For the material below, output exactly the span from the line with "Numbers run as" to the line with "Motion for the", including both, and nothing besides.

DATA SHOWN
|---|

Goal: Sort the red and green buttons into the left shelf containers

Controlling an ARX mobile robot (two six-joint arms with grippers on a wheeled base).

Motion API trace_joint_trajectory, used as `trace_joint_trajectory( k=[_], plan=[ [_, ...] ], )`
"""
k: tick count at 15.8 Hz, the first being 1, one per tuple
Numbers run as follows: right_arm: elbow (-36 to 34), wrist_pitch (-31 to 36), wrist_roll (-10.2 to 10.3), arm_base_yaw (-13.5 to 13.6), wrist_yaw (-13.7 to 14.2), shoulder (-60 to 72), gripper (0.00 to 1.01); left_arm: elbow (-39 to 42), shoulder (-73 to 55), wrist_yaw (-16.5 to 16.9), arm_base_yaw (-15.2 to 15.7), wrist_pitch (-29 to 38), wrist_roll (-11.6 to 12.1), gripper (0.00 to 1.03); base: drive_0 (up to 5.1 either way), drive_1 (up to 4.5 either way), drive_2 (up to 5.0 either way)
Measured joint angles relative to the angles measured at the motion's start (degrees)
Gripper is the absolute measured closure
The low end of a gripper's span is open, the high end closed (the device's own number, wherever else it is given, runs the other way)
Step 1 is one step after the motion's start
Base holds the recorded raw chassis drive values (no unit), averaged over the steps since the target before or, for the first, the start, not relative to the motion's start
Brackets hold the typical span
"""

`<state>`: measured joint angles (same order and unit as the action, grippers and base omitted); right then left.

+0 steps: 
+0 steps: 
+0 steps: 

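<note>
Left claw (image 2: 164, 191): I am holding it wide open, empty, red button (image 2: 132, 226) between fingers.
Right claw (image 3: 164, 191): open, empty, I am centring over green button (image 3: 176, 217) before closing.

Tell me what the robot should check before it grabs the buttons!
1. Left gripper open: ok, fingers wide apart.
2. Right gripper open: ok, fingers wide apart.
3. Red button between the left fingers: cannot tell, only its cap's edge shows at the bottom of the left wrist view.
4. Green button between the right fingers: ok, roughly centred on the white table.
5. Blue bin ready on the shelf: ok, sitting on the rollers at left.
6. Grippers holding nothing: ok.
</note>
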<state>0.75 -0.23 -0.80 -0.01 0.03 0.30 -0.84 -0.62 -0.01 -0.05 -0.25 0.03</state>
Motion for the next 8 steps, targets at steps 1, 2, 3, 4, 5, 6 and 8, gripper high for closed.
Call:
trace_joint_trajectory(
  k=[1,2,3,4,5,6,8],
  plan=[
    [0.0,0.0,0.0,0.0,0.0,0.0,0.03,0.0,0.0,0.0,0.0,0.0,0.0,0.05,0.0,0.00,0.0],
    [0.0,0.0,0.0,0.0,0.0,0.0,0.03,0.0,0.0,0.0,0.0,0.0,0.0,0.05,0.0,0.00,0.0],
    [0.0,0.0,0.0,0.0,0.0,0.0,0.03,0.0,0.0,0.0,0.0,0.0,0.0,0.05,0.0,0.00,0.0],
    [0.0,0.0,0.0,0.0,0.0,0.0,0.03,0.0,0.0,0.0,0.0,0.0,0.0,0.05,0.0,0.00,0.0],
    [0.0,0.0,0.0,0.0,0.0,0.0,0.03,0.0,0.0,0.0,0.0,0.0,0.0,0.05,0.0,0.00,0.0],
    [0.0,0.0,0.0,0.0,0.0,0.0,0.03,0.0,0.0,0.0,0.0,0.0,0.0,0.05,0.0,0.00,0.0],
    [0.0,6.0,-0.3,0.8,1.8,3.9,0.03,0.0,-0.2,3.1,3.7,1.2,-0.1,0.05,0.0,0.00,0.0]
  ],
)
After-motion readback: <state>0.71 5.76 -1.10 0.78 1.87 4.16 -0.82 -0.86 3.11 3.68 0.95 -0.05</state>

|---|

EXERCISE RESULT
Numbers run as follows: right_arm: elbow (-36 to 34), wrist_pitch (-31 to 36), wrist_roll (-10.2 to 10.3), arm_base_yaw (-13.5 to 13.6), wrist_yaw (-13.7 to 14.2), shoulder (-60 to 72), gripper (0.00 to 1.01); left_arm: elbow (-39 to 42), shoulder (-73 to 55), wrist_yaw (-16.5 to 16.9), arm_base_yaw (-15.2 to 15.7), wrist_pitch (-29 to 38), wrist_roll (-11.6 to 12.1), gripper (0.00 to 1.03); base: drive_0 (up to 5.1 either way), drive_1 (up to 4.5 either way), drive_2 (up to 5.0 either way)
Measured joint angles relative to the angles measured at the motion's start (degrees)
Gripper is the absolute measured closure
The low end of a gripper's span is open, the high end closed (the device's own number, wherever else it is given, runs the other way)
Step 1 is one step after the motion's start
Base holds the recorded raw chassis drive values (no unit), averaged over the steps since the target before or, for the first, the start, not relative to the motion's start
Brackets hold the typical span
"""

`<state>`: measured joint angles (same order and unit as the action, grippers and base omitted); right then left.

+0 steps: 
+0 steps: 
+0 steps: 

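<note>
Left claw (image 2: 164, 191): I am holding it wide open, empty, red button (image 2: 132, 226) between fingers.
Right claw (image 3: 164, 191): open, empty, I am centring over green button (image 3: 176, 217) before closing.

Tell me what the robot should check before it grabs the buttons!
1. Left gripper open: ok, fingers wide apart.
2. Right gripper open: ok, fingers wide apart.
3. Red button between the left fingers: cannot tell, only its cap's edge shows at the bottom of the left wrist view.
4. Green button between the right fingers: ok, roughly centred on the white table.
5. Blue bin ready on the shelf: ok, sitting on the rollers at left.
6. Grippers holding nothing: ok.
</note>
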<state>0.75 -0.23 -0.80 -0.01 0.03 0.30 -0.84 -0.62 -0.01 -0.05 -0.25 0.03</state>
Motion for the next 8 steps, targets at steps 1, 2, 3, 4, 5, 6 and 8, gripper high for closed.

Nothing more remains to be added to this answer.